**EXERCISE INSTRUCTIONS**: In the following listing, find the lines containing "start" and report them.

**PROVIDED DATA**:
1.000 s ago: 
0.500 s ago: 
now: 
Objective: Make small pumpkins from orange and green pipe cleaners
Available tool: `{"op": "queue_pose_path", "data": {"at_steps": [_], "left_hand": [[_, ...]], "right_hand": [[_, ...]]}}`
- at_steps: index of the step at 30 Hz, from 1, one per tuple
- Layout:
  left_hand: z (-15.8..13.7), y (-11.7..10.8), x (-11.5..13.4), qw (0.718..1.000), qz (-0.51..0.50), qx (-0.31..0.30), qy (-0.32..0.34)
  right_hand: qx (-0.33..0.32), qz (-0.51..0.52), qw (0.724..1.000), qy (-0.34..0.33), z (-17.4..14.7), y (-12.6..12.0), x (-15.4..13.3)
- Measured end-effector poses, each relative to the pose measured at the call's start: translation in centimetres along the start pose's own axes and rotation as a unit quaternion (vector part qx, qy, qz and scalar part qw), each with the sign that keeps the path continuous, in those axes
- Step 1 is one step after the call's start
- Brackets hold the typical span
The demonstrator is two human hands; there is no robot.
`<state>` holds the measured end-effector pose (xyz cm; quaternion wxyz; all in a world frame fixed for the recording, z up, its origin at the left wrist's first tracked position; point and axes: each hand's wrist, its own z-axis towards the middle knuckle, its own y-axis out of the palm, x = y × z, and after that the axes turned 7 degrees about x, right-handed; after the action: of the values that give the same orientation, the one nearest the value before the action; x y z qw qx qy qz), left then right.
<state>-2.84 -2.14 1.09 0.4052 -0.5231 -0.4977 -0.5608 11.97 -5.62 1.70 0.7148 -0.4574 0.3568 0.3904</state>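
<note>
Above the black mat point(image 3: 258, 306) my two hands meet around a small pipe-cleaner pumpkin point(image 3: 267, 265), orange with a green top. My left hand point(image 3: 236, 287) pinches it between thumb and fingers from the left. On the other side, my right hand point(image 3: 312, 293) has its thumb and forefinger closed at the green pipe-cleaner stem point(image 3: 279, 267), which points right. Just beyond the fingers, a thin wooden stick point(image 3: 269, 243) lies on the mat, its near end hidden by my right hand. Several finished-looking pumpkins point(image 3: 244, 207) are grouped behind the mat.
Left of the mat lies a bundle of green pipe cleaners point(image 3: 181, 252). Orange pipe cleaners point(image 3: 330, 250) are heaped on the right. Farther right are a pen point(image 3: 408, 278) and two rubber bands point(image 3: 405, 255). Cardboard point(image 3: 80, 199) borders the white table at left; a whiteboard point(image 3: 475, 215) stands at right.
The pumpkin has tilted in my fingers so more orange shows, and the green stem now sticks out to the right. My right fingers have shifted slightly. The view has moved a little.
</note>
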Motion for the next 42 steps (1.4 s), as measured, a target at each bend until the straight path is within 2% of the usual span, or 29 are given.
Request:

**EXERCISE RESPONSE**:
- Measured end-effector poses, each relative to the pose measured at the call's start: translation in centimetres along the start pose's own axes and rotation as a unit quaternion (vector part qx, qy, qz and scalar part qw), each with the sign that keeps the path continuous, in those axes
- Step 1 is one step after the call's start

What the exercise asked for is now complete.